Top 5 Album Review of the Decade #4: Good Kid, Maad City

Top 5 Album Review of the Decade #4: Good Kid, Maad City

Good Kid, Maad City – Kendrick Lamar (2012)

Best Song: Sing About Me, I’m Dying of Thirst

Worst: Are you serious? Every song on here is flawless

GOOD LORD. When I tell y’all I could write 3 pages just about THIS ALBUM… If you are following my writing, you know that I am a gigantic Kendrick fan (2nd favorite rapper of all time, and that is a list that will be revealed later), and this basically started that love for him. What do I say? This is one of the best albums of the 2010s for a reason. What is very notable is the fact that Kendrick made an album in an era dominated by hits and singles. This is something where it feels incomplete without listening to the whole album, and it makes you want to listen to it over and over. Let’s talk about storytelling. Kendrick gives a fantastic connecting story through not only the lyrics, but the skits in between. From “Sherane”, discussing this girl Kendrick is messing with, only to get set up, while at the very end of the song, Kendrick’s mom is leaving him a voicemail telling him to bring her van back so they can eat, and it just doesn’t stop from there. The best song and one of the best of the whole decade is “Sing About Me, I’m Dying of Thirst”. I almost don’t want to talk about this in-depth in case people who are reading this haven’t heard the album yet (if you haven’t, then stop reading, listen to it, come back to me and say, “I’m sorry that I avoided this blessing.”) This is one of the best songs I have ever heard. “Sing About Me” has 3 verses about death and I love the techniques it uses. The first verse talking about the brother of Kendrick’s friend. The brother who got killed in the last song. And when those gunshots come in at the end of the verse… haunting. Something not as discussed is the second verse. The second is written through the perspective of Keisha’s (Keisha’s Song) sister, who is also a prostitute, and the end with her voice fading away can be taken in two ways. It can be taken as Kendrick walking away from a conversation that has died, but I also see it as a slow death. It can be that she possibly got HIV, and that fading is her slowly dying, in contrast to the first verse/. “Dying of Thirst” is fantastic, as the boys are pissed and thirsty for avenging the death of the homie’s brother, and then realizing that the thirst that needed to be quenched was a thirst for Holy Water. I could go on and on and do an entire lyric breakdown on each song, but there’s 3 more ahead of it. Why? Well, the top 5 I all see as #1 in a way, but I think that these other three albums just hit a little different.

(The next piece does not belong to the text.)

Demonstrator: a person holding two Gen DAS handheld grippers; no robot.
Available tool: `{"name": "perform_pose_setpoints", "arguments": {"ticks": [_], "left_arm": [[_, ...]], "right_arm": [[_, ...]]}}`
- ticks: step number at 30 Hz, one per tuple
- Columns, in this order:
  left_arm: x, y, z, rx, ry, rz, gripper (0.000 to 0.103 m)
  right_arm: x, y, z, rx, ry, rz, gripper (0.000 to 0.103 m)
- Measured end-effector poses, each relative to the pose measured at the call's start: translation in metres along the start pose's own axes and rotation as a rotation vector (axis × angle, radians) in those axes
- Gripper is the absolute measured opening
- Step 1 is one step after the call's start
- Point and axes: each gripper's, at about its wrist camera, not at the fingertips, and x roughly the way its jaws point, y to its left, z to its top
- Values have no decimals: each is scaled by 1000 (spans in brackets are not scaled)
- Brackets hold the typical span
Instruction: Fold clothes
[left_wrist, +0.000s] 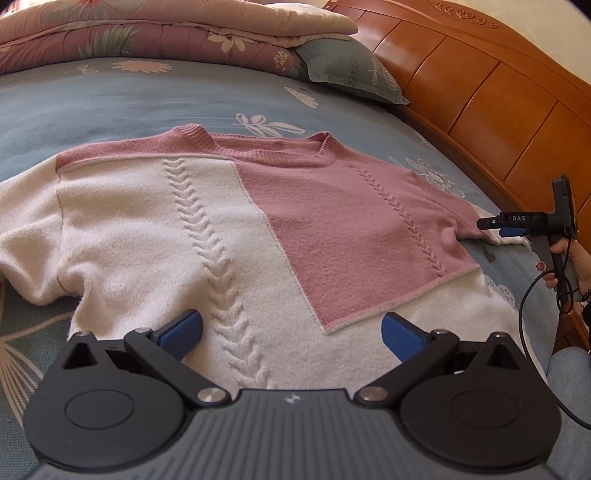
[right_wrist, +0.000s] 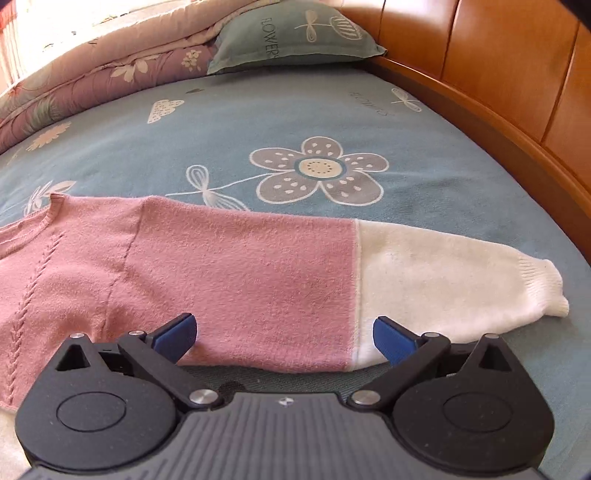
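Blue-grey bedsheet (left_wrist: 122, 99) with pale flower prints, spread across nearly the whole of both views. Curved orange-brown wooden headboard (left_wrist: 491, 88) along the right edge. Folded mauve floral quilt (left_wrist: 147, 37) at the far side, with a grey-green printed pillow (right_wrist: 295, 33) tucked against it near the headboard.

Pink-and-cream knitted sweater (left_wrist: 221, 229) laid flat on the sheet, front up, neckline toward the quilt, cable ribs down the body. Cream over most of the body and one sleeve, pink across the yoke and the other half. In the right wrist view, the pink sleeve (right_wrist: 258, 269) stretched out sideways over the sheet, ending in a cream forearm and ribbed cuff (right_wrist: 543, 291).

Left gripper (left_wrist: 291, 332) low over the cream hem, blue pads (left_wrist: 184, 328) spread wide apart, nothing between them. Right gripper (right_wrist: 284, 336) at the near edge of the pink sleeve, jaws likewise wide, gripping nothing, straddling the seam between pink and cream. Same right gripper visible from the side in the left wrist view, near the sleeve end, with a hand (left_wrist: 565, 266) on its handle and a black cable (left_wrist: 524, 314) trailing down.
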Motion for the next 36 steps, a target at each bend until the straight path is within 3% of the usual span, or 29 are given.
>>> {"name": "perform_pose_setpoints", "arguments": {"ticks": [4,7,11,14,16,17,19,22,25,28,32,36], "left_arm": [[0,0,0,0,0,-2,102],[0,1,0,0,-1,-3,102],[-1,1,0,3,-1,-2,102],[-1,1,0,7,1,-1,102],[0,-1,0,9,4,4,102],[0,-1,0,11,6,7,102],[0,-3,0,20,10,15,102],[0,-6,-1,42,14,25,102],[0,-6,-1,37,14,26,102],[0,-6,-1,32,12,26,102],[1,-6,0,31,12,29,102],[1,-6,1,24,18,31,102]], "right_arm": [[3,-8,-3,18,38,-17,103],[-10,-2,5,42,-11,26,103],[-9,27,35,60,-31,123,103],[17,65,47,-12,37,176,103],[41,91,43,-96,68,120,103],[46,98,40,-125,20,96,103],[50,98,42,-100,-23,108,103],[48,93,54,-53,16,115,103],[22,100,52,-49,-11,146,103],[7,118,41,-118,-9,229,103],[26,145,25,-246,34,169,103],[28,132,40,-87,9,176,103]]}}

Top 5 Album Reviews of the Decade #5: Lemonade

Top 5 Album Reviews of the Decade #5: Lemonade

#5 Lemonade – Beyoncé (2016)

The Beyhive scares me… I just started coming back into writing and I pray that I don’t see thousands of bee emojis and a militia listening to “Formation” outside my place because this isn’t number 1. Let me discuss why we call Beyoncé Queen Bey first. This album is FANTASTIC. If you didn’t know, this album is a cathartic release of emotion after Beyoncé learned of Jay-Z’s infidelity. If it was only that, it probably wouldn’t be too high, but it is how she did it. Bey started this off STRONG with “Pray You Catch Me”, which I interpreted as, “I wish you would find me watching so you can feel the guilt and I can beat your ass”. She doesn’t let up there either, going back in with “Hold Up” to have him understand that no one will hold him down like she can. Also, it is genre-bending AS HELL! The next song, “Don’t Hurt Yourself” with Jack White, being rock-influenced, “Daddy Lessons” being country-influenced, and even “Freedom” being very march/anthemic and almost its own genre. So why is it number 5? Well, it comes down to personal enjoyment. As much as I LOVED this album and I acknowledge it as the best album of 2016, one of the best albums ever, and I even recognize Beyoncé as my lord and savior, there were just 4 albums I enjoyed a little more. (Side note: I love Beyoncé, I listened to B’Day 24/7 back when I was 10, Beyhive, I love you, please don’t do anything to me this early.)